## EXERCISE AIM
Repeat the data below exactly, dropping any pictures it holds.

## AVAILABLE DATA
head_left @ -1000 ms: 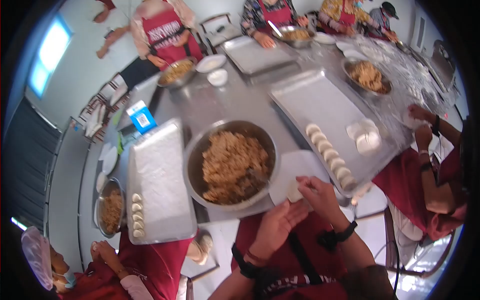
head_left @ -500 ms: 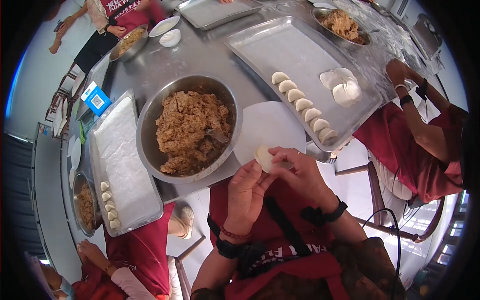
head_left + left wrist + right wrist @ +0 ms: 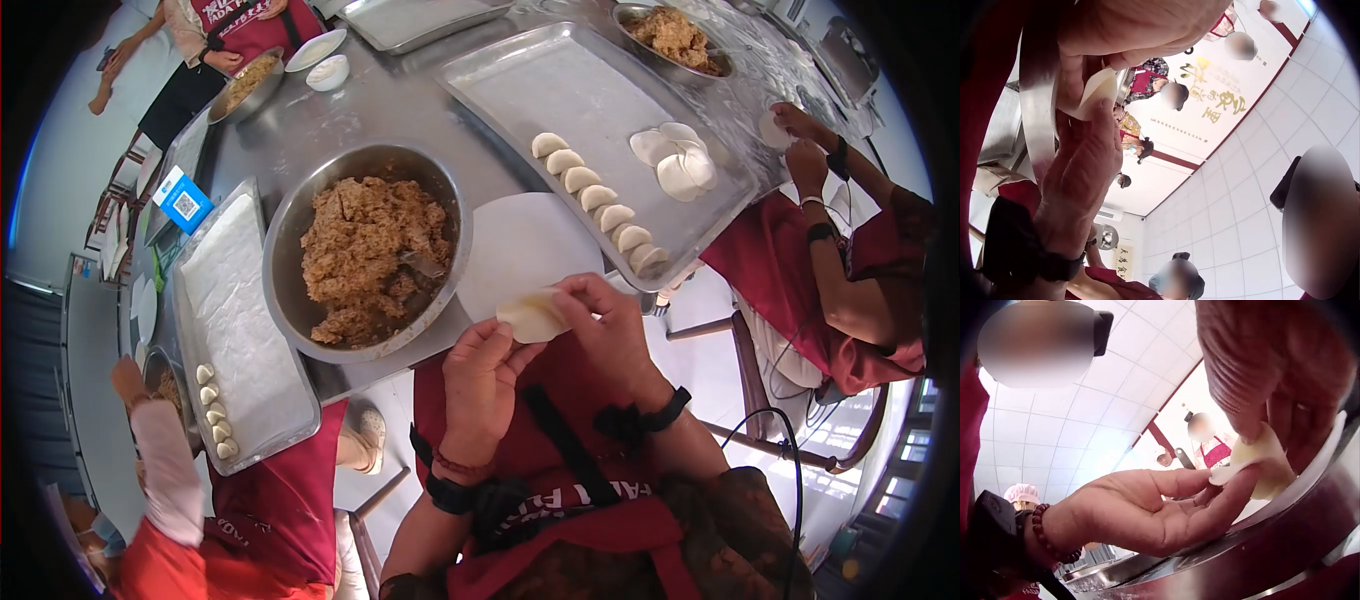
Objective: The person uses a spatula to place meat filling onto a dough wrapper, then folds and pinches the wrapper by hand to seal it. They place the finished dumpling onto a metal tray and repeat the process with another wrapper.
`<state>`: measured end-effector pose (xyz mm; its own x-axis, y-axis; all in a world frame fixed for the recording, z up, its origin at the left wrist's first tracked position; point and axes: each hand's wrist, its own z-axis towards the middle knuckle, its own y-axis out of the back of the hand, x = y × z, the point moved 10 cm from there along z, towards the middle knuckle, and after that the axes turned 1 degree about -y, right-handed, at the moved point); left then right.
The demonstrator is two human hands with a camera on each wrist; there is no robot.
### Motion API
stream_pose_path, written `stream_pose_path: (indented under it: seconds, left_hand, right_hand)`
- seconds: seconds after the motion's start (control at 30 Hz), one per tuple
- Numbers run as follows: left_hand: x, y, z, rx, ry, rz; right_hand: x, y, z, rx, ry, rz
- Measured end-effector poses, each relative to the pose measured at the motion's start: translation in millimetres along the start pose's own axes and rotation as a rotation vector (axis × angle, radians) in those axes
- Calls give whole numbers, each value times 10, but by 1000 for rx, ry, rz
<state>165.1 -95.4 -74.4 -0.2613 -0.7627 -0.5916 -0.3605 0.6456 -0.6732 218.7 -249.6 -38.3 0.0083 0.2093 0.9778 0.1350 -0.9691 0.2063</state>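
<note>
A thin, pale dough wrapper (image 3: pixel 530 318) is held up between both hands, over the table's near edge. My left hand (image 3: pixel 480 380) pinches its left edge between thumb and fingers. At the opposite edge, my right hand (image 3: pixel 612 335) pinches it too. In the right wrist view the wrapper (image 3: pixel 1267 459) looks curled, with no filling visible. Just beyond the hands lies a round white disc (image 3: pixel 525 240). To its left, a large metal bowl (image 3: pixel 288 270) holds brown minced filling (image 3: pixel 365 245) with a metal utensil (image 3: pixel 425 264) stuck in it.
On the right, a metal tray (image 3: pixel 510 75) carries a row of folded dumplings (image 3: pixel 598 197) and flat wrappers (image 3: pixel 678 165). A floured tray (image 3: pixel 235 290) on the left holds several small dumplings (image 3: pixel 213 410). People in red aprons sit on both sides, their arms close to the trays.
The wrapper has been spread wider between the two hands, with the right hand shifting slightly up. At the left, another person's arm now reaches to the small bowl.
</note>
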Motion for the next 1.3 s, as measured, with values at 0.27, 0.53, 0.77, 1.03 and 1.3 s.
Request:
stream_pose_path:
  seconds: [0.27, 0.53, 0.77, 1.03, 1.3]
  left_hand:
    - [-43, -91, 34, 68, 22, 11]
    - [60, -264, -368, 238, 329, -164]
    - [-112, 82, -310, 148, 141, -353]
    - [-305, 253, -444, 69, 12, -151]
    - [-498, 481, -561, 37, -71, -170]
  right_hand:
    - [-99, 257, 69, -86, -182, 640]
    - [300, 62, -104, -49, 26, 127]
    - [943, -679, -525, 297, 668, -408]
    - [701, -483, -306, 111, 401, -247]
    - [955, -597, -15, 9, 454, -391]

## ANSWER SECTION
head_left @ -1000 ms: 
head_left @ -500 ms: 
head_left + left wrist + right wrist @ +0 ms: 
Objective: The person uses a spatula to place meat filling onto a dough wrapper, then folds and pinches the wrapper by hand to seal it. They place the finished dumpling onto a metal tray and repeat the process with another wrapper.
`<state>`: measured end-effector pose (xyz mm; its own x-axis, y-axis; all in a world frame fixed for the recording, z up, its origin at the left wrist's first tracked position; point and axes: each hand's wrist, its own z-axis towards the middle knuckle, its own y-axis out of the back of the hand, x = y × z, the point moved 10 cm from there along z, towards the middle knuckle, and after that the axes turned 1 degree about -y, right-handed, at the moved point); left then right.
The demonstrator is two human hands with a camera on each wrist; there is no robot.
### Motion API
stream_pose_path, written `stream_pose_path: (indented under it: seconds, left_hand, right_hand)`
- seconds: seconds after the motion's start (control at 30 Hz), one per tuple
- Numbers run as follows: left_hand: x, y, z, rx, ry, rz; right_hand: x, y, z, rx, ry, rz
- Measured end-effector poses, each relative to the pose measured at the motion's start: translation in millimetres along the start pose's own axes and rotation as a rotation vector (axis × angle, radians) in those axes
- Calls give whole numbers, each value times 10, but by 1000 for rx, ry, rz
<state>165.1 -95.4 -74.4 -0.2613 -0.7627 -0.5916 -0.3605 0.6456 -0.6732 218.7 -249.6 -38.3 0.0083 0.2093 0.9778 0.1350 -0.9691 0.2063</state>
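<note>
A thin, pale dough wrapper (image 3: pixel 530 318) is held up between both hands, over the table's near edge. My left hand (image 3: pixel 480 380) pinches its left edge between thumb and fingers. At the opposite edge, my right hand (image 3: pixel 612 335) pinches it too. In the right wrist view the wrapper (image 3: pixel 1267 459) looks curled, with no filling visible. Just beyond the hands lies a round white disc (image 3: pixel 525 240). To its left, a large metal bowl (image 3: pixel 288 270) holds brown minced filling (image 3: pixel 365 245) with a metal utensil (image 3: pixel 425 264) stuck in it.
On the right, a metal tray (image 3: pixel 510 75) carries a row of folded dumplings (image 3: pixel 598 197) and flat wrappers (image 3: pixel 678 165). A floured tray (image 3: pixel 235 290) on the left holds several small dumplings (image 3: pixel 213 410). People in red aprons sit on both sides, their arms close to the trays.
The wrapper has been spread wider between the two hands, with the right hand shifting slightly up. At the left, another person's arm now reaches to the small bowl.
</note>
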Motion for the next 1.3 s, as measured, with values at 0.27, 0.53, 0.77, 1.03 and 1.3 s.
Request:
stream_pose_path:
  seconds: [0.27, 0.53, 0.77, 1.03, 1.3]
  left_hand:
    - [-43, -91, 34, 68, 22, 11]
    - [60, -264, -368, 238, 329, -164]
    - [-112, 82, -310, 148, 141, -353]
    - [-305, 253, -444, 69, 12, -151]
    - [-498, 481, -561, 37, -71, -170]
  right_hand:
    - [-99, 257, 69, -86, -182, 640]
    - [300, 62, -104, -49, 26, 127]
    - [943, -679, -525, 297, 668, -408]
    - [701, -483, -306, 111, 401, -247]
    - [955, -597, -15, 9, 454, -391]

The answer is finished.